One Week at Chenoa

One Week at Chenoa

It’s been awhile since we’ve posted actively to our blog, but we are starting fresh and will be sharing a series of thoughts and reflections from our current student interns as summer fades to an end over the next couple months. It’s almost impossible to get a true sense of what Chenoa means to the young people who choose to spend their time here, but that’s no reason why we shouldn’t try. And reading a little about their experiences at Chenoa in their own words is a great place to start.

These past two weeks have been some of the most incredible of my life. I have experienced the feeling of intense passion and happiness towards something, while also having learned and gained a deeper understanding of such a wide variety of topics.

Approaching this internship, there was a sense of hesitation accompanying the extreme excitement I felt. I had submitted my application back in January, felt prepared and ready for the interview in March, and spent many hours researching and learning about what Chenoa was about: it’s mission, beliefs, goals. This feeling of hesitance was one rooted in fear of change and uncertainty. While my sixteen years of existence had been spent exploring my inner depths of curiosity and being actively in awe of our planet on which we live as well as the animals and beings surrounding us. Getting this internship felt like a new, yet monumental turning point for me and my future with animals. Working at shelters and confining myself to only cats and dogs, I had always thought about ways to connect and bridge the gap between my interest in working in and with the raw earth while encircling myself with a larger variety of animals. I spent the majority of quarantine counting down the days until I would be able to do just that, and experience it all in such meaningful ways this summer at Chenoa Manor.

In the past two weeks, I have been stepped on by a horse, filled many buckets of weeds up for the birds, been attacked and pinned to the fence by an emu, and layed on the grass surrounded by pot-bellied pigs. I have used a hula-ho, had some sort of allergic reaction to stinging nettle, learned how to close a tack/barn run-in in the correct way, rubbed and scratched many goats, eaten food and relished under the shade of beautiful trees by the riverbank, and been perplexed in the best way possible by the size of a single cow.
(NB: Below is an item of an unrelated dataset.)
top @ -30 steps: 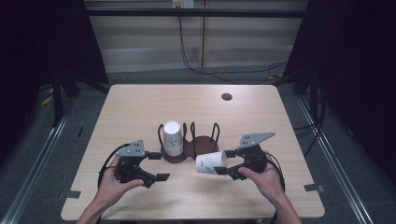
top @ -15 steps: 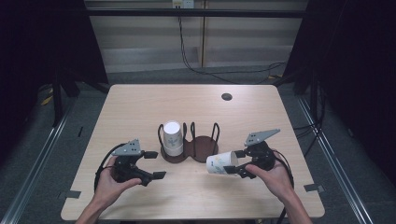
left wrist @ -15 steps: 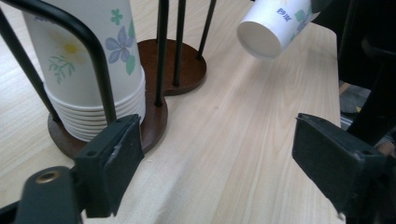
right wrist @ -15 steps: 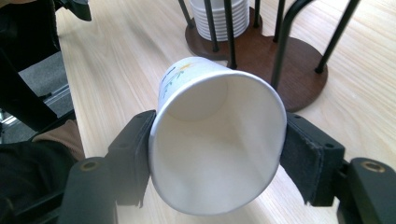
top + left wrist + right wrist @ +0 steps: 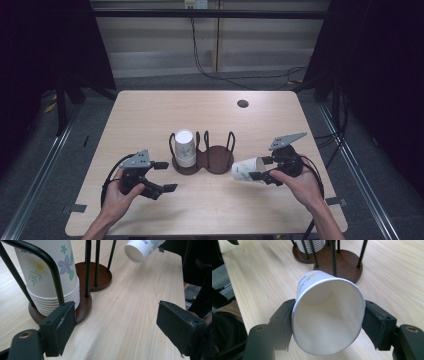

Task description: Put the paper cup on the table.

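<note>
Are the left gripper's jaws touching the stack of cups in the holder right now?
Apart. In the left gripper view the left gripper has its jaws wide open, with bare table between them; the stack of cups stands behind them.

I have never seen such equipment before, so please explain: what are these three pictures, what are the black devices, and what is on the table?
A person sits at a wooden table and holds hand-operated tongs in each hand. One picture looks down from above; the other two come from cameras riding on each tongs. On the table stands a dark cup rack with a stack of paper cups in its left ring. The right tongs grip one paper cup on its side at its rim. The left tongs are open and empty beside the rack.
</note>
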`<state>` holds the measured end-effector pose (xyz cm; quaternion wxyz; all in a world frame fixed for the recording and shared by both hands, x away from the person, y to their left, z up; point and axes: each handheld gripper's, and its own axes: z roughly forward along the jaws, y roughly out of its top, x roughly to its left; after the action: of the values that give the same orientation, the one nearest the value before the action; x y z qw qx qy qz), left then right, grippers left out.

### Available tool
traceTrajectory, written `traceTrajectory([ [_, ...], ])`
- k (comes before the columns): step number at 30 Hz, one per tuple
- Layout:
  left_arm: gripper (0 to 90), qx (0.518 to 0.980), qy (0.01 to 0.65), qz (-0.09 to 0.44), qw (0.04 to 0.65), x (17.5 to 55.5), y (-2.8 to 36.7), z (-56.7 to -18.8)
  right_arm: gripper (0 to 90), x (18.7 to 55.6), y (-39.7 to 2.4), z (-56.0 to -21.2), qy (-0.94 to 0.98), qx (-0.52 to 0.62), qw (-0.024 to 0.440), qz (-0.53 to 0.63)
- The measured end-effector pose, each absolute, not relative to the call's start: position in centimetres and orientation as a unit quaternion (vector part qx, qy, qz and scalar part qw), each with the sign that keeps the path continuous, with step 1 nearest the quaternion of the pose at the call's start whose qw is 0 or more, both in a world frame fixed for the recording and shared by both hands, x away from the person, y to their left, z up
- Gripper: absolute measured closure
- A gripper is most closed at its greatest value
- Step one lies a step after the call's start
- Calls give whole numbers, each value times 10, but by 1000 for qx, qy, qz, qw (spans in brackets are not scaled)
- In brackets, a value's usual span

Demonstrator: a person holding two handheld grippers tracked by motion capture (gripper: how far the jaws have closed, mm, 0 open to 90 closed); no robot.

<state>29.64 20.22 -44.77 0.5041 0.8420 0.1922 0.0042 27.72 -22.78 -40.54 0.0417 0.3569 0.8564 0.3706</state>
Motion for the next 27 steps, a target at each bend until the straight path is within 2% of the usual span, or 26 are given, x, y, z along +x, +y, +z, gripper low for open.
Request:
traceTrajectory([
  [15, 160, 845, 195, 36, 497, 296, 208, -449, 305, 294, -230, -398, 867, 378, 59, 320],
  [27, 160, 849, 199, 35, 489, 298, 212, -450, 294, 317, -229, -391, 882, 394, 60, 251],
])
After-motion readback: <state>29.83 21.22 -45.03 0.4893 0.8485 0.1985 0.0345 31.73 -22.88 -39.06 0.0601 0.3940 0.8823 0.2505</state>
I’ve enjoyed many conversations with an inspirational man and practicing veterinarian, dumped juicy, composting produce into eagerly awaiting, complex-beings, admired my fellow interns for such discipline and hard work, filled up and scrubbed many water pails and buckets of water, AND above all, have developed a new-found respect and admiration towards planet earth, “Sky Woman,” all plants and animals, and the brilliant people of whom share this feeling with me by devoting their lives to preserving the humanity of these creatures.

I feel unbelievably fortunate to be working in such a place this summer, experiencing all that one does and will do at Chenoa Manor. The fact that these are my reflections from less than a full seven days within the confines of the beautifully decorated green fence, under which the gravel road provides access to all-colored pastures, I can only imagine what the rest of the summer will look like and lead to. For that, I thank all fellows of Chenoa Manor, for giving me the opportunity I have always yearned for.